Beside her, Glory lay unconscious, hooked to monitors that beeped softly. She'd been sedated after several of her bones threatened to pierce vital organs. Her usually radiant face was bruised and swollen, her armor in a heap on the floor, shattered and bloodied.
In his office, Cecil carefully examined the surveillance footage of the containment area where the Kaiju, code-named Hail Mary, had been secured. His eyes narrowed as he watched a man in a green three-piece suit seemingly materialize out of thin air into the previously impenetrable room.
"If this individual can teleport," Cecil muttered, his voice low and tight, "then no location can ever truly be secure."
He leaned back in his chair, the leather creaking beneath him as the ambient hum of the GDA surveillance center buzzed quietly in the background. His tired eyes scanned the wall of monitors, each displaying various data feeds, threat assessments, and security cam loops. Red flags blinked like sirens across several panels, mocking him with their urgency.
"We must devise a countermeasure against this spatial manipulation," he continued, rubbing his temple with two fingers, "or we risk losing control of our assets entirely. Again."
His words were dry, but the venom behind them was unmistakable. The sting of humiliation wasn't lost on him. They had poured millions, no, billions, of taxpayer dollars into developing, augmenting, and securing that creature. Cutting-edge biotechnology. Reinforced containment. Psychometric failsafes. All of it gone. Vanished in a flash. As if their efforts meant nothing.
Cecil's jaw clenched. He could already hear the congressional committees breathing down his neck. They'd want answers. Results. A scapegoat.

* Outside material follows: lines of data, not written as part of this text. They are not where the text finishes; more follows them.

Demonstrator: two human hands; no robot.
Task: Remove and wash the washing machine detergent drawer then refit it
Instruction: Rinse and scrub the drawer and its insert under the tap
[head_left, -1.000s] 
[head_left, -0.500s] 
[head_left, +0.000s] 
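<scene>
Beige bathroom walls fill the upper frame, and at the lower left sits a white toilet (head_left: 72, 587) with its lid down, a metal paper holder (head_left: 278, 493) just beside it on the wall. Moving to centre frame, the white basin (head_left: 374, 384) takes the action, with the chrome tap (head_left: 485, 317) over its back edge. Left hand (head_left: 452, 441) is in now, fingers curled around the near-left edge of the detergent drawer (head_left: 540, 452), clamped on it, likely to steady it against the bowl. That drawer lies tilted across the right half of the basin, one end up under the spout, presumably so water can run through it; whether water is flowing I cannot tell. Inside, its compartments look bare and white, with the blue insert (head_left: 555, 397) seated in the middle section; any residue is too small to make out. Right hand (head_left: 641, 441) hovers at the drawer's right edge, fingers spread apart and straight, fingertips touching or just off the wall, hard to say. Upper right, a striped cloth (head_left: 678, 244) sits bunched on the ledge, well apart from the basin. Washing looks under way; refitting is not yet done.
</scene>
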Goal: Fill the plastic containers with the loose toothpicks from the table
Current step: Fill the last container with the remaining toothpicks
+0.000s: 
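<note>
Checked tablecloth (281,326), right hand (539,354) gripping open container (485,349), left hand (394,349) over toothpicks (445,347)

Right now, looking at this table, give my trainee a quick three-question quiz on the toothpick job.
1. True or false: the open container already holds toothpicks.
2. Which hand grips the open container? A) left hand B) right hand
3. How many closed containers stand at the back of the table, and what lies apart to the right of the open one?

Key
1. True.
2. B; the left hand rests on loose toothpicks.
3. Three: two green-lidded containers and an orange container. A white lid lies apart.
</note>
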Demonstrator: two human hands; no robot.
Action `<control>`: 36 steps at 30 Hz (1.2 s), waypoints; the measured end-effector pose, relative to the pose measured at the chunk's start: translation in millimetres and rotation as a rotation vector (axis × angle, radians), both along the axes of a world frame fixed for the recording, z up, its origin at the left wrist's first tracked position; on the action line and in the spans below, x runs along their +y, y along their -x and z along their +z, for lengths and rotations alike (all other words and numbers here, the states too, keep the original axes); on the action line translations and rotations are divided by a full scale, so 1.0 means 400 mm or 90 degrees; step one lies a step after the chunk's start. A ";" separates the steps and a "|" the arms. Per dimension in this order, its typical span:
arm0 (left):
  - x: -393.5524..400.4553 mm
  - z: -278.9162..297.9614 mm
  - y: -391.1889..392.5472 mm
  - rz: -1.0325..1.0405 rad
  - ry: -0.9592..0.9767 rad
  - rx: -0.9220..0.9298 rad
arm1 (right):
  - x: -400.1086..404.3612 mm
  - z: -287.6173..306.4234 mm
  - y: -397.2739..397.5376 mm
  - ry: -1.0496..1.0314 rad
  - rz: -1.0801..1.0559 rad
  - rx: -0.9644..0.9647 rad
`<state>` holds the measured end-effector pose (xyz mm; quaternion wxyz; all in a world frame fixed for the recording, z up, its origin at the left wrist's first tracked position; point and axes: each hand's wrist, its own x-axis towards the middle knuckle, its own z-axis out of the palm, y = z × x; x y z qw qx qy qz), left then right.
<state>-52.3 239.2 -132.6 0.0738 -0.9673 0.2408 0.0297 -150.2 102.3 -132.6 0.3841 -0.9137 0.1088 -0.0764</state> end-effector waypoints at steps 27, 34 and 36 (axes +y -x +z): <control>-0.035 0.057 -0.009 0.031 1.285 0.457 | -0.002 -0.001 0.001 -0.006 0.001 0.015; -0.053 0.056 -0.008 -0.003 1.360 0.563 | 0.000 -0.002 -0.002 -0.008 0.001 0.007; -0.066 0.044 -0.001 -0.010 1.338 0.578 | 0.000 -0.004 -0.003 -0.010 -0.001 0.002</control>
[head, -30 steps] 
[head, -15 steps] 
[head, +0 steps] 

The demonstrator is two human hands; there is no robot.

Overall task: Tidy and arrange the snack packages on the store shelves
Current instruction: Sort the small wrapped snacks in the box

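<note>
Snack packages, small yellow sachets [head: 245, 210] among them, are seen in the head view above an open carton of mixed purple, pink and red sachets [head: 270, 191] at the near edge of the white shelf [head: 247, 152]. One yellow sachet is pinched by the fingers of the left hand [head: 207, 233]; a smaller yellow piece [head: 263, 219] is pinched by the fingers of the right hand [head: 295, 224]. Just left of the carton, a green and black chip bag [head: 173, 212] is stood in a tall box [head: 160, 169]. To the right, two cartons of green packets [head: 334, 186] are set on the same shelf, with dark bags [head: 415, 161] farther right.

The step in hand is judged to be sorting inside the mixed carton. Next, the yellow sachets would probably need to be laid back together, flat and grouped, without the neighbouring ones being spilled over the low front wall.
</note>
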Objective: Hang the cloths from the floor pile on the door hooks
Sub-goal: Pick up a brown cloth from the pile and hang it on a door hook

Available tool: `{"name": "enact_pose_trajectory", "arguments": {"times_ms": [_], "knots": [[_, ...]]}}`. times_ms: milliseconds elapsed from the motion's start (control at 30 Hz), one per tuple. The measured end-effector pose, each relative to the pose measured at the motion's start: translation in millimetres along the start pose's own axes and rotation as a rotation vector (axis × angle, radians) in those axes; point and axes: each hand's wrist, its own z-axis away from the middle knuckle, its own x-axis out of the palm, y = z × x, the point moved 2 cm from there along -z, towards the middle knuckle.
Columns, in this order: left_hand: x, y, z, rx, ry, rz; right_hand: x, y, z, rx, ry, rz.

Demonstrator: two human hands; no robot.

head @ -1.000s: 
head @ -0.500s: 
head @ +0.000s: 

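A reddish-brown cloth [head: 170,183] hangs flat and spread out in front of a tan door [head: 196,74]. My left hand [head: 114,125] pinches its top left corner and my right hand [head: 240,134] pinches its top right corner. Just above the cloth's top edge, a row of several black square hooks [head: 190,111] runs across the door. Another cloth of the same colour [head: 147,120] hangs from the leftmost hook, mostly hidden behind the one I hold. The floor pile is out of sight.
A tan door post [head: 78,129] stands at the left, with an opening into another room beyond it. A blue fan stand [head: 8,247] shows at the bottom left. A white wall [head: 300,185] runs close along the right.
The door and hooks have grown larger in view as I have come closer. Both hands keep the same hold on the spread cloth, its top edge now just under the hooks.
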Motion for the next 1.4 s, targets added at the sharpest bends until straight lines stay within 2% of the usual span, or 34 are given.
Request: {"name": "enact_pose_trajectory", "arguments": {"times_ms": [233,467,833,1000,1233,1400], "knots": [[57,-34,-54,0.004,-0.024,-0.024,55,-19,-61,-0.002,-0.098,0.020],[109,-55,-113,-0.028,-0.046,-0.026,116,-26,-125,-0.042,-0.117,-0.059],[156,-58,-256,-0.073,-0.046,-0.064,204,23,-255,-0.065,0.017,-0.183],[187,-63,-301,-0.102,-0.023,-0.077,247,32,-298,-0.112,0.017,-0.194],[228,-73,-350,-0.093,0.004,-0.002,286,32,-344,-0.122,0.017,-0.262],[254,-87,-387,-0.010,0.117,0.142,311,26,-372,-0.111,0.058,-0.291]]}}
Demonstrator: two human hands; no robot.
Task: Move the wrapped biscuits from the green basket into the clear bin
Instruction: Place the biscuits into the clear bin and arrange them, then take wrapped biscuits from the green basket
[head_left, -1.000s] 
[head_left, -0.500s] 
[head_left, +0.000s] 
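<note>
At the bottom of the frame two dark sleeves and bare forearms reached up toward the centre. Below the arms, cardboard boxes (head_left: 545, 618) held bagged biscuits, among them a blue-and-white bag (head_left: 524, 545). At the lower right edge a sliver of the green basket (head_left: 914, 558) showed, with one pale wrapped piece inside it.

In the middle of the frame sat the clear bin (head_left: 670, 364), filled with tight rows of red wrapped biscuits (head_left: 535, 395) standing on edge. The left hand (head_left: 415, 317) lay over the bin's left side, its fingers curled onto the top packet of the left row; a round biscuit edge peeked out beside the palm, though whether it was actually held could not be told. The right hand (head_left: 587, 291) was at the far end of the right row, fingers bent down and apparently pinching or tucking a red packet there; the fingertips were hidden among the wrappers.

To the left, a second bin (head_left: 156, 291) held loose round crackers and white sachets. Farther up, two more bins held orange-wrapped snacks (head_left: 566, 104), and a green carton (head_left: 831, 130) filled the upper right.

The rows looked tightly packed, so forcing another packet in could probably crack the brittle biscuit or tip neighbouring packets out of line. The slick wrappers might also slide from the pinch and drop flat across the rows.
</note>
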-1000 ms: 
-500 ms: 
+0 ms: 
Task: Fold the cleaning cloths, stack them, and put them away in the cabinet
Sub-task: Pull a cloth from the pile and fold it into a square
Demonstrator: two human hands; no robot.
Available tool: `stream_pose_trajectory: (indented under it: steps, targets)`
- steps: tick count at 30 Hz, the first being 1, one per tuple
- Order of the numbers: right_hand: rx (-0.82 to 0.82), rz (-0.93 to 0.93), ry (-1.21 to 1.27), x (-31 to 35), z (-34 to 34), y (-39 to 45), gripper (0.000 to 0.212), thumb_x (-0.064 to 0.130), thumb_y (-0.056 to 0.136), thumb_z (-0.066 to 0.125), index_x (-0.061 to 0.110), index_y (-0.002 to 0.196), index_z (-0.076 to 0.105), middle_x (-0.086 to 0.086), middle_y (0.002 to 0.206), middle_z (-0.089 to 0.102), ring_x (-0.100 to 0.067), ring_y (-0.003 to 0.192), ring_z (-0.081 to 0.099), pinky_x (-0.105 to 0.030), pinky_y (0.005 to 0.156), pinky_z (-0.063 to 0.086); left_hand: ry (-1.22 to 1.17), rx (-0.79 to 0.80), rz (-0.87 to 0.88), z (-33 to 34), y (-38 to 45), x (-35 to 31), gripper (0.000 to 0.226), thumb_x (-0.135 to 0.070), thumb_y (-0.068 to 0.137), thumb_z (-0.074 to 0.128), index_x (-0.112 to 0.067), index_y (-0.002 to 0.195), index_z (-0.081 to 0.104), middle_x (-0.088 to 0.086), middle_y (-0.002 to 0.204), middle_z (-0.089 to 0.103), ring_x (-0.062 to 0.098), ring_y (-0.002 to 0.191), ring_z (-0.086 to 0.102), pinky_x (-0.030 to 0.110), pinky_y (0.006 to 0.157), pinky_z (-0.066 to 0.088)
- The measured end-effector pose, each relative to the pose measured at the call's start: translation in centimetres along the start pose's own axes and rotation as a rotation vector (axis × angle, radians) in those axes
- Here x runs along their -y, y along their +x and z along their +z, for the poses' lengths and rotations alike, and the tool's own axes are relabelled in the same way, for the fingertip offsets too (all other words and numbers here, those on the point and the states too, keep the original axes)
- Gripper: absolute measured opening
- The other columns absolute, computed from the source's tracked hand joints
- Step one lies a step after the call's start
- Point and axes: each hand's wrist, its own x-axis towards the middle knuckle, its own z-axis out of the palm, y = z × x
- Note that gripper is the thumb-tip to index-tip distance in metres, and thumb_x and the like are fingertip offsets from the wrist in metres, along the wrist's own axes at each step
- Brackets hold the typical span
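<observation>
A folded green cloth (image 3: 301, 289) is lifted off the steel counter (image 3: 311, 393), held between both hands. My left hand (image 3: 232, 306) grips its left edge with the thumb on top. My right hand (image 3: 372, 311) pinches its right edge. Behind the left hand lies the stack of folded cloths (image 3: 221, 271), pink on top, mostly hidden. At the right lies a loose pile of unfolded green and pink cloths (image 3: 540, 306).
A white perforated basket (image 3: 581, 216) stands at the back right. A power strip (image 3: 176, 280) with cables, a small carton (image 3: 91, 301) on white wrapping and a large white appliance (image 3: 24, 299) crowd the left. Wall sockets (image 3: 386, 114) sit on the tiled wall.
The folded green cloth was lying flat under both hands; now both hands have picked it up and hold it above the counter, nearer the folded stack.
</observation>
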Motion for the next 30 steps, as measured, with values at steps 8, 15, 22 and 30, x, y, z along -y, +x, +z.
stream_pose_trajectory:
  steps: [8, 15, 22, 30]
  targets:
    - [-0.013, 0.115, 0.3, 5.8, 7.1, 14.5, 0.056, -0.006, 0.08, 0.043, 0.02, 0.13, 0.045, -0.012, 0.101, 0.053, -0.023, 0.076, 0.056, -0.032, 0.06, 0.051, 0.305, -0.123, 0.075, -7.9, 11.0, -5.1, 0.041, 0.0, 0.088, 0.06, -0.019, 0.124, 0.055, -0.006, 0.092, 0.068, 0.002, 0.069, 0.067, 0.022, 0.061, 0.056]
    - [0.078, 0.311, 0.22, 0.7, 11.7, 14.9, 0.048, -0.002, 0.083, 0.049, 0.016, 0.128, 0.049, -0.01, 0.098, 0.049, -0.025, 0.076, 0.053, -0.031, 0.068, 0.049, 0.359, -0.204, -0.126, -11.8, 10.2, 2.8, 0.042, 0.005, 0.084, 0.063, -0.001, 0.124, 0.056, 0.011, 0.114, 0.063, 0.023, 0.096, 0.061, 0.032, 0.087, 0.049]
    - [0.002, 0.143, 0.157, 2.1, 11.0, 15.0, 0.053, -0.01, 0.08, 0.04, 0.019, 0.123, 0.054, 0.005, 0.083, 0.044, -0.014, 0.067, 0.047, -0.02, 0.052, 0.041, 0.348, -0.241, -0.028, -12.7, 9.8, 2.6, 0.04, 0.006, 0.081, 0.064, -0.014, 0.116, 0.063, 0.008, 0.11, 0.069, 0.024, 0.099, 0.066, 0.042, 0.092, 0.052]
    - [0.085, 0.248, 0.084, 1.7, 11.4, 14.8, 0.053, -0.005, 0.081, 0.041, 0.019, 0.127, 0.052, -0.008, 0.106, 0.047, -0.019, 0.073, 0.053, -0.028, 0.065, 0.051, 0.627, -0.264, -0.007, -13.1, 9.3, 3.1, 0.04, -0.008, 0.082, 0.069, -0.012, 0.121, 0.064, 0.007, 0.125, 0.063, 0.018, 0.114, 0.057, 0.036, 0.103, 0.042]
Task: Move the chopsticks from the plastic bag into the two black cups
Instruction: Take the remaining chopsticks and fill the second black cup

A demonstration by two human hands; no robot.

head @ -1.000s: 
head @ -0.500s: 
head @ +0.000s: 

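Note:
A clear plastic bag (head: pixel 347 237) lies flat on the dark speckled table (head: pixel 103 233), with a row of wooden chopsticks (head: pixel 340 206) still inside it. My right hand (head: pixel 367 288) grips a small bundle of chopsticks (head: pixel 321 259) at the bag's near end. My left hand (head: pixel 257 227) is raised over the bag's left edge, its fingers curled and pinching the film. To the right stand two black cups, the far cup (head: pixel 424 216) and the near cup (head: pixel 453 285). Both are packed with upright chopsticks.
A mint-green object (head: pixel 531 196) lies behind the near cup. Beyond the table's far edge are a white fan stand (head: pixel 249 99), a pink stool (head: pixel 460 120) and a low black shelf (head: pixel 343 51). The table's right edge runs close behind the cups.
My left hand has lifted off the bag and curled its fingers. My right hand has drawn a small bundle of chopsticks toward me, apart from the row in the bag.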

Then, a sudden chill swept through the room like an invisible gust, sharp and unnatural. The hairs on Cecil's arms rose beneath his sleeves, and with it came that familiar, sickly-sweet stench.
Sulfur.
Cecil didn't even look up.
"Damien," he said tightly, "how many times have I told you not to appear behind me like that?"
A flicker of shadow passed over the lights. Then, in a low swirl of dark red mist, Damien Darkblood manifested behind the desk, stoic, trench coat fluttering as if caught in some wind only he could feel. His red, leathered skin glistened faintly in the artificial light, and the subtle glow of his inhuman eyes burned with restrained amusement.
He said nothing.
Instead, he casually dropped a manila folder onto Cecil's desk with a deliberate thud. Black ink stained the edges. The smell of scorched paper clung to it.
"Always with the dramatics," Cecil muttered.
Damien arched one brow, a jagged smirk curling across his face like a blade.
Then, whoosh, he vanished again, leaving behind only a lingering puff of sulfur and a faint, hellish echo of laughter. The vents overhead immediately kicked into high gear, whirring as they filtered the tainted air and pumped in a fresh, sterile breeze. The GDA's environmental systems, at least, hadn't failed him today.
Cecil nearly gagged anyway.
"Goddamned demon," he growled, waving a hand through the smoke as if it would make a difference.
He turned to the folder. The paper still radiated faint heat, as if plucked straight from the bowels of Hell itself. Grimacing, he cracked it open, his eyes scanning the pages with military precision.
The more he read, the deeper his scowl etched into his face.